Lauren Wasser a été amputée de son membre droit en 2012 après avoir souffert du syndrome du choc toxique

MADRIDACTED :21/12/2017 09:08h

La vie du mannequin californien Lauren Wasser, 29 ans, a été interrompue de manière inattendue en 2012. C’est l’année où elle a perdu sa jambe droite à cause du syndrome du choc toxique – une maladie rare causée par l’empoisonnement par une toxine bactérienne liée à l’utilisation de produits d’hygiène féminine – après avoir utilisé un tampon.

Cinq ans plus tard, son pire cauchemar est revenu. Les médecins l’ont informée que, malheureusement, ils devront amputer son autre jambe. Le mannequin a des lésions permanentes au pied gauche, ce qui, selon les médecins, a rendu la perte de l’autre membre « inévitable ».

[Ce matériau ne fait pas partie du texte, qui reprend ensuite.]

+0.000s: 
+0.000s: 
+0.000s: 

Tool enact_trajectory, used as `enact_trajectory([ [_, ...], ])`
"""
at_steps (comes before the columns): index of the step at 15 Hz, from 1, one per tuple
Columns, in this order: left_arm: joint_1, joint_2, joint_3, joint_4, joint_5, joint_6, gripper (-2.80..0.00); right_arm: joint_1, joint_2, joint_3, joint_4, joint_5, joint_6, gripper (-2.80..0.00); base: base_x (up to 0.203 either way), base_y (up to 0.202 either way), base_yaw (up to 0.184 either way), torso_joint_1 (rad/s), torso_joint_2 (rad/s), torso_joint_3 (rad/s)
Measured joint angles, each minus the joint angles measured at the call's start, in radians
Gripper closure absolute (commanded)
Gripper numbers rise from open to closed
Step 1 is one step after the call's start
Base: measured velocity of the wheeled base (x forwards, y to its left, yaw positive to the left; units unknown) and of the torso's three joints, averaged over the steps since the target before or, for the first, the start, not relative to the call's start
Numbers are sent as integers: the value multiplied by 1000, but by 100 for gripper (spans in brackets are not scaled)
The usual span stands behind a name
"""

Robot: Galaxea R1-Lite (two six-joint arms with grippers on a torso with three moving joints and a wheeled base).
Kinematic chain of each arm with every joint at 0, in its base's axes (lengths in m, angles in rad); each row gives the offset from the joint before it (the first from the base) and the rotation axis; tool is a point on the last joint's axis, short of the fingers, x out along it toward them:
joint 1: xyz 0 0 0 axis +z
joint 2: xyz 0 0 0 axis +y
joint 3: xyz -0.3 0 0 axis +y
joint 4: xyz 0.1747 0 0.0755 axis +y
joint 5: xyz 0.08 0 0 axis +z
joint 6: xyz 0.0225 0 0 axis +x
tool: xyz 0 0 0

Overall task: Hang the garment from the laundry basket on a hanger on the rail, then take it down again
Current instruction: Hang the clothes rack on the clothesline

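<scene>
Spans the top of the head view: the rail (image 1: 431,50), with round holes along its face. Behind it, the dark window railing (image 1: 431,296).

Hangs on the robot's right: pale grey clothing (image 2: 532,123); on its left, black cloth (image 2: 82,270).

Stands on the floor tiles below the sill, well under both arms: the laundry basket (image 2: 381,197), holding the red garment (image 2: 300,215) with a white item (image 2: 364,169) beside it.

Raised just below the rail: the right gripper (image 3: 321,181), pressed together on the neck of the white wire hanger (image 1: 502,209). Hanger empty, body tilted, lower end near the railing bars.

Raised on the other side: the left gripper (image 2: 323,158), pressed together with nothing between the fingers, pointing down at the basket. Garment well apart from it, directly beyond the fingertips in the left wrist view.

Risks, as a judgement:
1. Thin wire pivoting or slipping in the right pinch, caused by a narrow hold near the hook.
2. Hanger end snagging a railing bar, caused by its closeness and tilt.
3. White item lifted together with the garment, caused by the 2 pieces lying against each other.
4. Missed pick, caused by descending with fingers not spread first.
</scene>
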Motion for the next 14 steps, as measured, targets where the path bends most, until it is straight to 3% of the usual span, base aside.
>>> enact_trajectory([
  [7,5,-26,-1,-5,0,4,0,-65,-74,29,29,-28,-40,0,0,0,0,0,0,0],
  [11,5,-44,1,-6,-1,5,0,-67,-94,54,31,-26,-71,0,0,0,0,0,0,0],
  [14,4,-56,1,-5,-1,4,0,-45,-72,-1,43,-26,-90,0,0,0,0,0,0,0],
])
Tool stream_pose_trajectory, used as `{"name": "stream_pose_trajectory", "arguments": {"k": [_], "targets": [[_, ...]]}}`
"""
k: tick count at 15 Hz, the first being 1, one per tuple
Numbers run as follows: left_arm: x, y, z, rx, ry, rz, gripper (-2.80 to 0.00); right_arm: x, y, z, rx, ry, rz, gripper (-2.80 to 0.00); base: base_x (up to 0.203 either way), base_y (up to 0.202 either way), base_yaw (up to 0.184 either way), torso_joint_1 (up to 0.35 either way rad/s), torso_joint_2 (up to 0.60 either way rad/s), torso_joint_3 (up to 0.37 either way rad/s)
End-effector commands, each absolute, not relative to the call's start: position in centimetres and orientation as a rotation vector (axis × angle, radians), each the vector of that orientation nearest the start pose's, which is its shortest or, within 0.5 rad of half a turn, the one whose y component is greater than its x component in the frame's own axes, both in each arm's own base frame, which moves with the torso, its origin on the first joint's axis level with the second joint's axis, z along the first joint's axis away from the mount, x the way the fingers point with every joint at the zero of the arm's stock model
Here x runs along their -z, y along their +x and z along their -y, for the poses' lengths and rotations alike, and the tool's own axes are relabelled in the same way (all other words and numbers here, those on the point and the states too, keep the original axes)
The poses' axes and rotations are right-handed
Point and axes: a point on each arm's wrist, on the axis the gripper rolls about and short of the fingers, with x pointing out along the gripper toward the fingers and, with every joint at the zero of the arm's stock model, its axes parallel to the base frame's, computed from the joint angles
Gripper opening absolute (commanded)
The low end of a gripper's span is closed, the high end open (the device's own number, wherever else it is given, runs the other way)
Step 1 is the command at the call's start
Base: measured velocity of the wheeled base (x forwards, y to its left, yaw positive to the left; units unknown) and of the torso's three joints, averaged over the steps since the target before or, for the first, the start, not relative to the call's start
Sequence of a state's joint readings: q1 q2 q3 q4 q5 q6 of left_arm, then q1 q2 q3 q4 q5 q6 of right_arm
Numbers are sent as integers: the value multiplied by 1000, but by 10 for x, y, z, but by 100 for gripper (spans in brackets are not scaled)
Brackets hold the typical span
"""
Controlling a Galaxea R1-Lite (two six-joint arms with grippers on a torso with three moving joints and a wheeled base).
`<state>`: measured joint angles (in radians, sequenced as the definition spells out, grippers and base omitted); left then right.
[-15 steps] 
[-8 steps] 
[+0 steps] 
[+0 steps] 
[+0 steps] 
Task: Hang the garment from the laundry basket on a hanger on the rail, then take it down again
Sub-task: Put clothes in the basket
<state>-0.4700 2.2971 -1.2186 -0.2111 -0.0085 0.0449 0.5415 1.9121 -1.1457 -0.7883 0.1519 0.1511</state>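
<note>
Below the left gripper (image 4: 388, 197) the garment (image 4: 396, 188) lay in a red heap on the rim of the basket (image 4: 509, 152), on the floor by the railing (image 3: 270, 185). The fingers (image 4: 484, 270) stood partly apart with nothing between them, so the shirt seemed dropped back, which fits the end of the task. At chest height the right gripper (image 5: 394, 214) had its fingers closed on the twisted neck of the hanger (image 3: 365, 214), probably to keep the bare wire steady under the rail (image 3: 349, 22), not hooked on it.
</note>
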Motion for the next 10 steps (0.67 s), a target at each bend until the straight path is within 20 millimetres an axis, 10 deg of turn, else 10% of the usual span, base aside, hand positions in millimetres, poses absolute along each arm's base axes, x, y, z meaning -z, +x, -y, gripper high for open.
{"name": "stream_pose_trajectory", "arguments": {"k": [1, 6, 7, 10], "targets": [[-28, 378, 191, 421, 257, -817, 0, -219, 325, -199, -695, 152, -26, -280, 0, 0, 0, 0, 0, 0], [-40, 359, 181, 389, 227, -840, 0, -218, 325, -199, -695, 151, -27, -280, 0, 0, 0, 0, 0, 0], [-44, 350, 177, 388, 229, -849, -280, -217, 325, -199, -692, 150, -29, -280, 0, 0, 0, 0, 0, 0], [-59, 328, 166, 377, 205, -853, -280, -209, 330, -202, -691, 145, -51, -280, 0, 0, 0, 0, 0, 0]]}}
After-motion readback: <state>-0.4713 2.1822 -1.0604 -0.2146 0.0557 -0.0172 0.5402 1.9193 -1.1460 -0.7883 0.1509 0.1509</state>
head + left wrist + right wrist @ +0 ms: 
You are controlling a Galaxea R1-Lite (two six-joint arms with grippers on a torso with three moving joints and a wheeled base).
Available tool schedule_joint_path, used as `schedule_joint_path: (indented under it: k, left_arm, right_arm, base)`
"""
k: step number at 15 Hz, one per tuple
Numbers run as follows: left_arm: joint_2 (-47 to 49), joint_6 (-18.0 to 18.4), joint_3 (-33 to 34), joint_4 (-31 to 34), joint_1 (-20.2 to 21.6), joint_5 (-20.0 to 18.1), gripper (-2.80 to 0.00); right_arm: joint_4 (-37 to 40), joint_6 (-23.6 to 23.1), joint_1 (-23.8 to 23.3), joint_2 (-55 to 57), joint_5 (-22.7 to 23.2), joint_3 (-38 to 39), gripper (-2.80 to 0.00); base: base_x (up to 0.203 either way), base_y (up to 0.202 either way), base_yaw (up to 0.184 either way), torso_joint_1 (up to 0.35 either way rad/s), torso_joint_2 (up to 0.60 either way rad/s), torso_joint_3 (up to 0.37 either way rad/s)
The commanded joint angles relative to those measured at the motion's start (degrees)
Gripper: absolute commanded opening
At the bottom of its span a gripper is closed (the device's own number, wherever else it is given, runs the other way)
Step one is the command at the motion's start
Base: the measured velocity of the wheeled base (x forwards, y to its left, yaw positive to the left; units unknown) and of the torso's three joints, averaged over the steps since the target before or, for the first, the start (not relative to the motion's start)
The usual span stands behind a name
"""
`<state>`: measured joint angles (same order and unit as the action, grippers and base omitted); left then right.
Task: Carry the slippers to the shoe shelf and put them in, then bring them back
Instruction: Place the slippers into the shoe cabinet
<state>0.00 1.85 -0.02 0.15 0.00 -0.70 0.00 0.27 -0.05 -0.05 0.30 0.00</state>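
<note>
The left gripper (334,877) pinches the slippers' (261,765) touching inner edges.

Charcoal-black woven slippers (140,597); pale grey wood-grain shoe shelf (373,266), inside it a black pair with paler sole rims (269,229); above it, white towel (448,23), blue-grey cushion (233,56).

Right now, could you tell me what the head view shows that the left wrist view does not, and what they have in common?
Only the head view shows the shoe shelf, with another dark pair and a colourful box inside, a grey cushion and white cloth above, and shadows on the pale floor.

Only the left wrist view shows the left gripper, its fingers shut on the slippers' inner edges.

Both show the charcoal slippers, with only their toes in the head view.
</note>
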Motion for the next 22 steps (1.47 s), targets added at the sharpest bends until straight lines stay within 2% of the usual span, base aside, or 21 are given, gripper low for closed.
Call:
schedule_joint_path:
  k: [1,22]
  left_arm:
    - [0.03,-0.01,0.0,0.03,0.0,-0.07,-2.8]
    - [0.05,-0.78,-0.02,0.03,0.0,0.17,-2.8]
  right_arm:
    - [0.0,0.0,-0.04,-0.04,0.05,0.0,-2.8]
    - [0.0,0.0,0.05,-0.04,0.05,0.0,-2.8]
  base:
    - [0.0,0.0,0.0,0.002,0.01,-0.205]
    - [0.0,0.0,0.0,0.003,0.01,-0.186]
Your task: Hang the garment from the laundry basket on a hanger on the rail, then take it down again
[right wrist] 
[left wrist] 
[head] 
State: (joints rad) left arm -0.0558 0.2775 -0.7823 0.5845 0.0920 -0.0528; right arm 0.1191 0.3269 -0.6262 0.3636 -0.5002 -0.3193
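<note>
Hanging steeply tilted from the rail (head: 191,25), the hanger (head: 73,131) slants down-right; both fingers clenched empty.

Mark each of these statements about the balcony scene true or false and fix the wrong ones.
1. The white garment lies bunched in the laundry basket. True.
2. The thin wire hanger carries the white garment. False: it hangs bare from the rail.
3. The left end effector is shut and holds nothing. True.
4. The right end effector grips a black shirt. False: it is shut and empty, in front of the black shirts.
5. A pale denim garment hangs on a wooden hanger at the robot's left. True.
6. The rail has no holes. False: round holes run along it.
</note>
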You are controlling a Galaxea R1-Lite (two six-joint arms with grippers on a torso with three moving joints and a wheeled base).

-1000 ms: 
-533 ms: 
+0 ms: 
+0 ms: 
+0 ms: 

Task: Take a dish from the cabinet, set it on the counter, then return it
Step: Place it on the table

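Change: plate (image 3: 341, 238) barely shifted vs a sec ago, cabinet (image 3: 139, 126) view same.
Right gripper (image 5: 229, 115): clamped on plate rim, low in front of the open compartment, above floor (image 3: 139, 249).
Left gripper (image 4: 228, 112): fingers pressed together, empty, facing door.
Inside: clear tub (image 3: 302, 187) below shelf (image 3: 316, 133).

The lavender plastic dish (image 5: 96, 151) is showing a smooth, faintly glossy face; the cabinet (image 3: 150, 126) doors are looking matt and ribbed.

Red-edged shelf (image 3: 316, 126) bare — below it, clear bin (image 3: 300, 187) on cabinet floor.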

Wasser elle-même a annoncé. « Je souffre quotidiennement de douleurs atroces. Dans quelques mois, inévitablement, mon autre jambe sera amputée. Il n’y a rien que je puisse faire à ce sujet. Mais ce que je peux faire, c’est m’assurer que cela n’arrive pas à d’autres femmes », a-t-elle déclaré dans une interview accordée au magazine « In Style » après avoir appris la nouvelle.

Combattante infatigable

Comme beaucoup d’autres filles, Wasser connaissait les règles d’utilisation des tampons lorsque cela lui est arrivé. Le modèle savait qu’elle devait les changer toutes les trois ou quatre heures. Une règle qu’elle a suivie. Mais lorsqu’elle est ensuite allée à une fête avec des amis, elle a commencé à se sentir mal. Elle s’est retrouvée à l’hôpital, où elle a été admise et a frôlé la mort en raison de son état de santé grave. C’est là qu’on lui a diagnostiqué le syndrome du choc toxique, une maladie qui ne touche qu’une personne sur 100 000. « Vous savez que les cigarettes peuvent vous tuer, alors quand vous les utilisez, c’est votre choix. Si j’en avais su plus sur le syndrome du choc toxique, je n’aurais jamais utilisé de tampons », avait-elle déclaré à l’époque, critiquant le peu d’informations disponibles sur le sujet.

Le mannequin se bat depuis des années pour une législation exhortant les Instituts nationaux de la santé des États-Unis à mener davantage de recherches pour en savoir plus sur les produits d’hygiène féminine, même si jusqu’à présent elle n’a pas eu de chance. Malgré sa malchance, Wasser a pu poursuivre sa carrière de mannequin, comme en témoignent ses posts sur les médias sociaux.